No volverá a pasar

No sabía cómo empezar mi primer artículo de este año acabado en trece. No quería hablar ni de la crisis, ni de los desahuciados, ni de los que se queman a lo bonzo por no tener nada, ni de los que rebuscan en las basuras para comer, ni de los que recogen los bártulos para cobijarse en el viejo piso de sus viejos, ni de los millones entregados a Bankia, ni de la fuga de capitales, ni de Carromero, ni de las palabras ignominiosas que han sembrado el año de bombas fétidas como las del dirigente que dijo que “Las leyes son como las mujeres, están para violarlas”; o las de esa viceconsejera de Sanidad cuando lanzó: “¿Tiene sentido que un enfermo crónico viva gratis del sistema?”.
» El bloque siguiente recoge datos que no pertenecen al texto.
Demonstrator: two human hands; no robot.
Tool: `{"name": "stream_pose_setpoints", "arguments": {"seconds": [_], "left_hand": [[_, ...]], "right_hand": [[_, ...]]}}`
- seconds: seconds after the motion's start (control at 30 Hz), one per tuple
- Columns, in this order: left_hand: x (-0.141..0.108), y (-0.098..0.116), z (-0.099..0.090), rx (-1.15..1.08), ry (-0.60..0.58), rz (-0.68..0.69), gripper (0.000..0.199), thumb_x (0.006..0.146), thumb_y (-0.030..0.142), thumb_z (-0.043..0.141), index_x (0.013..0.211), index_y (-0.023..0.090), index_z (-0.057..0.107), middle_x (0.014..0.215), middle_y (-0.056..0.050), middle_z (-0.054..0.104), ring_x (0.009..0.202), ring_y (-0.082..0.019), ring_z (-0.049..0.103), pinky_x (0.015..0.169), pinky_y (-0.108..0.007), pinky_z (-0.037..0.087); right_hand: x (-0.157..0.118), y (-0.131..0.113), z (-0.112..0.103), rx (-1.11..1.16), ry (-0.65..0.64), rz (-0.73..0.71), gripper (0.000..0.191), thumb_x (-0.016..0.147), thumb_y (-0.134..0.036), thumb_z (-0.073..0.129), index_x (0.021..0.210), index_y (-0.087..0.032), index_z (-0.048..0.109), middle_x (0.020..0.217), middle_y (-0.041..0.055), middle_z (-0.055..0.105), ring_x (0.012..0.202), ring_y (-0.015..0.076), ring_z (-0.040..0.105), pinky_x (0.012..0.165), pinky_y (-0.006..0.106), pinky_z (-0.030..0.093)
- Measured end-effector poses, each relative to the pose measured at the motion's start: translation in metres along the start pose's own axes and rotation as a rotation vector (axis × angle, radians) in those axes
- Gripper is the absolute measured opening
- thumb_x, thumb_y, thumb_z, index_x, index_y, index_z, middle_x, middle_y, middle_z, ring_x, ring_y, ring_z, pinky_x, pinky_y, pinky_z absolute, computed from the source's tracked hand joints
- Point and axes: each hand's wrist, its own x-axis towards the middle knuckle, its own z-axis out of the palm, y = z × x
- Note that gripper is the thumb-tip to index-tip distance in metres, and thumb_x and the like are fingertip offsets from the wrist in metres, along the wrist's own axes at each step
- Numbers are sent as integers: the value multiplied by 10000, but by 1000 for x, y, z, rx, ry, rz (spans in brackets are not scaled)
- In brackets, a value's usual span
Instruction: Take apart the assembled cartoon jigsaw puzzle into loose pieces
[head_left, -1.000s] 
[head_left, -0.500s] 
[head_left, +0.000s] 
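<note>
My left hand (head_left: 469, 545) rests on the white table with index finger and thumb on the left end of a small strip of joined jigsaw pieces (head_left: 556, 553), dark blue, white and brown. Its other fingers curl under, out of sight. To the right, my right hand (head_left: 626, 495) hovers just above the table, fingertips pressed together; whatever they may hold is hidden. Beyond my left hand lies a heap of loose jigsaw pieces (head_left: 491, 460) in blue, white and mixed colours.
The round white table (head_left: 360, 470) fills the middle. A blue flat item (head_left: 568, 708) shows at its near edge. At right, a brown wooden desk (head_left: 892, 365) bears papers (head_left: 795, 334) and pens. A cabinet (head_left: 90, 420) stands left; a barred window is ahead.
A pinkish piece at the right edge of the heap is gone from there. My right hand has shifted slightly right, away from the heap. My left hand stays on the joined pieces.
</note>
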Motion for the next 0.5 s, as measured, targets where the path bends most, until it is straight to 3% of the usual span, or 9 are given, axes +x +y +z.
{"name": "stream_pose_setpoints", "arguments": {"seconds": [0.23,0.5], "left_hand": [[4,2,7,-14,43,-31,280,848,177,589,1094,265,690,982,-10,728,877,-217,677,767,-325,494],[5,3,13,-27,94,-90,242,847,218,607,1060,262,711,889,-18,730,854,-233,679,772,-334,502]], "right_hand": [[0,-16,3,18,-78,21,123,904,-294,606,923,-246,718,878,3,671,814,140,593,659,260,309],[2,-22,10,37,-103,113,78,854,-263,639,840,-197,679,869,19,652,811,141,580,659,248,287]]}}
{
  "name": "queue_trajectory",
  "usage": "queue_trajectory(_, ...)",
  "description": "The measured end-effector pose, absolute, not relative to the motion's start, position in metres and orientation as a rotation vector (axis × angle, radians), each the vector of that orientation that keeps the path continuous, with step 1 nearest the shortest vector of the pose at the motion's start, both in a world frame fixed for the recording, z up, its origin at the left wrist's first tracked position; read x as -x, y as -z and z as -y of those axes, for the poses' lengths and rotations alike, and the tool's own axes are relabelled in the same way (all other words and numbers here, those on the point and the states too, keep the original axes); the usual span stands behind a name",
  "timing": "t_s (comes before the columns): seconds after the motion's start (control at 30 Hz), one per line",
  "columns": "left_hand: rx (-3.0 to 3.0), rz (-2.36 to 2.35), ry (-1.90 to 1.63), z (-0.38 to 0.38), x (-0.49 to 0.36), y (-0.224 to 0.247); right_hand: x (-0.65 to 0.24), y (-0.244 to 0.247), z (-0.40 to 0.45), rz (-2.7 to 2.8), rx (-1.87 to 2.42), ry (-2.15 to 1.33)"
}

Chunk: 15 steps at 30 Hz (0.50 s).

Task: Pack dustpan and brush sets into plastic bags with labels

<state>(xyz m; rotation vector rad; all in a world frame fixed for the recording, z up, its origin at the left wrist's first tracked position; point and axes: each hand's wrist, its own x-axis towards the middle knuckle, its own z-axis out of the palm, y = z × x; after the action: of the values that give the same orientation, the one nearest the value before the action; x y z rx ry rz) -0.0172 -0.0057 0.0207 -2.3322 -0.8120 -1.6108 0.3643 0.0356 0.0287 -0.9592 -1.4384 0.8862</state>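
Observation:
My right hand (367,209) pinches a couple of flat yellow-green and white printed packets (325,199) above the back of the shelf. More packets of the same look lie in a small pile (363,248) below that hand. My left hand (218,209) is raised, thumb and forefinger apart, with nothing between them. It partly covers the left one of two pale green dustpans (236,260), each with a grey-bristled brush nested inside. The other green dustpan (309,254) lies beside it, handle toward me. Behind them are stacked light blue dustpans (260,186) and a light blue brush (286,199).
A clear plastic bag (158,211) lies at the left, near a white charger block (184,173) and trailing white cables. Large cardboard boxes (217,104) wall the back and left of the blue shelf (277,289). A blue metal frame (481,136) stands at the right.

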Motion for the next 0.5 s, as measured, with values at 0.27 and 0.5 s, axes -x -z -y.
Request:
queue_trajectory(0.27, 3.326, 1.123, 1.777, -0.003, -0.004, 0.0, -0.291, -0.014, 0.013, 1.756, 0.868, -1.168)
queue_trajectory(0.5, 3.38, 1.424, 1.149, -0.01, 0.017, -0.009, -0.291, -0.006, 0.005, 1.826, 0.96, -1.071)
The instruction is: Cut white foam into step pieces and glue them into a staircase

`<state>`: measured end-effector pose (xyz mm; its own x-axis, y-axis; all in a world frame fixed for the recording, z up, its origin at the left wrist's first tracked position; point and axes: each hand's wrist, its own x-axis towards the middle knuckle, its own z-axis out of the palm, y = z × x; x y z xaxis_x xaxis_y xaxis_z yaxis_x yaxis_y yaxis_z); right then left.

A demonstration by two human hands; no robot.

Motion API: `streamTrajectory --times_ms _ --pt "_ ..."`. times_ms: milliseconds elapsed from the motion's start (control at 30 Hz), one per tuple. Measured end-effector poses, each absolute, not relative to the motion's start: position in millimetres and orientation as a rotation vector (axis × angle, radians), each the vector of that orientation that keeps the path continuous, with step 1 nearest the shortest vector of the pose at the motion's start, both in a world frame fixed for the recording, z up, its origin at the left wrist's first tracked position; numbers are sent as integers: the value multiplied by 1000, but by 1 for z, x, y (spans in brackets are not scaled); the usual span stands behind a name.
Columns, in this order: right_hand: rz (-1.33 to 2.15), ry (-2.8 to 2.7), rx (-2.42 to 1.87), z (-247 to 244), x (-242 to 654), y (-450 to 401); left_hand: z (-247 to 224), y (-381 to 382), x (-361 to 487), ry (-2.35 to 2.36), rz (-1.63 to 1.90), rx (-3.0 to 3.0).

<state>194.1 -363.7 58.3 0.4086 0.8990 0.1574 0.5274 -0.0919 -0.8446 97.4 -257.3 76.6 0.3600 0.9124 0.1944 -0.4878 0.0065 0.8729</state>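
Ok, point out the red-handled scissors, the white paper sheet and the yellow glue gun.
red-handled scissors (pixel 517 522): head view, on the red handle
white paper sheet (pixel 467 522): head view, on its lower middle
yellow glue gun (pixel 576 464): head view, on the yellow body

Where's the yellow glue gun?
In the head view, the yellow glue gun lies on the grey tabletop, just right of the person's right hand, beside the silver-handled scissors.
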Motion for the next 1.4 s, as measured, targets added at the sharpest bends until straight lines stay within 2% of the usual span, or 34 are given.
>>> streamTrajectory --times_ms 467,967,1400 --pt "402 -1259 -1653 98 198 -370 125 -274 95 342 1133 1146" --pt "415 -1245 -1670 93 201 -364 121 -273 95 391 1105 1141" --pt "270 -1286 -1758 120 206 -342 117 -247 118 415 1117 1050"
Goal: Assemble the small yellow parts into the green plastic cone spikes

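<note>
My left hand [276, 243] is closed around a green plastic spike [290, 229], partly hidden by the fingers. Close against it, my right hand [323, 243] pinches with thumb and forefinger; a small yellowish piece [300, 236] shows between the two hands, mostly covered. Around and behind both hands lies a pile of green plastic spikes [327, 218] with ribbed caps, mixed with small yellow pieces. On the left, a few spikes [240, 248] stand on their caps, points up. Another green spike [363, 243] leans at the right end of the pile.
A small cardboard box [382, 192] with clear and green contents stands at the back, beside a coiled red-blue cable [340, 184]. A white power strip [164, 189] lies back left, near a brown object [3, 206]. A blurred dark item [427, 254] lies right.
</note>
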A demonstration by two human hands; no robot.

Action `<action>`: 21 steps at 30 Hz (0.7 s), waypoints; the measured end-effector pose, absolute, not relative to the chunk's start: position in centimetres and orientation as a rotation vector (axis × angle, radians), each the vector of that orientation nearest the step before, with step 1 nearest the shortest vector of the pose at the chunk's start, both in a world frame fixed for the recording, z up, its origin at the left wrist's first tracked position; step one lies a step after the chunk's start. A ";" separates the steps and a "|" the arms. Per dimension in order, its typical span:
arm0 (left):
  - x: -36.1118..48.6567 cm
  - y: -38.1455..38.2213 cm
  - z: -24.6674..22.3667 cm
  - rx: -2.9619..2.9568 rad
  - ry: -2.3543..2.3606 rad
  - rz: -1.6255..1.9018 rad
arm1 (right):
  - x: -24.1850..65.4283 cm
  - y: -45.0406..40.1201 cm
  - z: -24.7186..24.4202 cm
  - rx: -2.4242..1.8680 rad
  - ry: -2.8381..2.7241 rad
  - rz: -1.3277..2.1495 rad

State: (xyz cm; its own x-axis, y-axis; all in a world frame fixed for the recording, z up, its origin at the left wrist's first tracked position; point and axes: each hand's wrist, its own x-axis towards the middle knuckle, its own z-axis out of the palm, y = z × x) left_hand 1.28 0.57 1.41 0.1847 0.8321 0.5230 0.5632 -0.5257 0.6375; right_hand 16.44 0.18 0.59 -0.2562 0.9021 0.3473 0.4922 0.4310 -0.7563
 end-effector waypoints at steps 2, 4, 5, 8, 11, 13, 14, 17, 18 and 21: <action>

    07 ene 2013 / 16:41 H.

    Ni siquiera quería sacar a relucir la interjección de la diputada con su “¡Que se jodan!”; y mucho menos pretendía hacer referencia a las frases del inventario de Mariano Rajoy, como aquel “Haré cualquier cosa aunque dijera que no la iba a hacer”; por no hablar de las advocaciones a la Virgen de ministras o de alcaldesas: “A la virgen de la Almudena le pido fuerzas para afrontar los días de tristeza”. De verdad, no quería hablar de nada triste, ni feo, ni doloroso, ni cruel. Lo que me pedía el cuerpo era saltar como Mary Poppins, dentro del dibujo coloreado con tizas en una baldosa del nuevo año, o ponerme las alas de cera para volar alto, alto o desgañitarme cantando hasta que mi espíritu Pollyanna quedara afónico. Sin embargo, uno de mis heterónimos, tal que Ricardo Reis, al final ha decidido hablar de algo inexistente. Algo que no es, ni va a ser, porque se están encargando de que así sea: La vergüenza torera del estallido social. En contra de toda previsión, estamos en un país con seis millones de parados que no explotan, ni dinamitan, ni siquiera contravienen. Nos hemos convertido en nuestros temores más ocultos, dejando garantizada la servidumbre y el besamanos a cualquier dictadura económica, política o militar que se precie. La parálisis social nos alienta como mucho, a alzar levemente la voz de la protesta callejera, tanto en cuanto no pongan algo bueno en la tele o ya no podamos más. Pero siempre se puede aguantar más. Siempre se puede moldear la voluntad un grado. Por eso, ahora que están expropiando al pueblo sus derechos inalienables me emociona tanto la valentía de esos pequeños petardos reivindicativos alejados de la caridad vergonzante de los bancos de alimentos. Gestos simples, arcaicos, como robar un Niño Jesús o como ir a un supermercado de barrio, con olor a chacina, y decir “hola, le comunico que voy a expropiar un carro de la compra”. ¿Qué puede ocurrir si lo hacemos? En todo caso, siempre podremos decir como el Rey: “Lo siento, me he equivocado. No volverá a pasar”.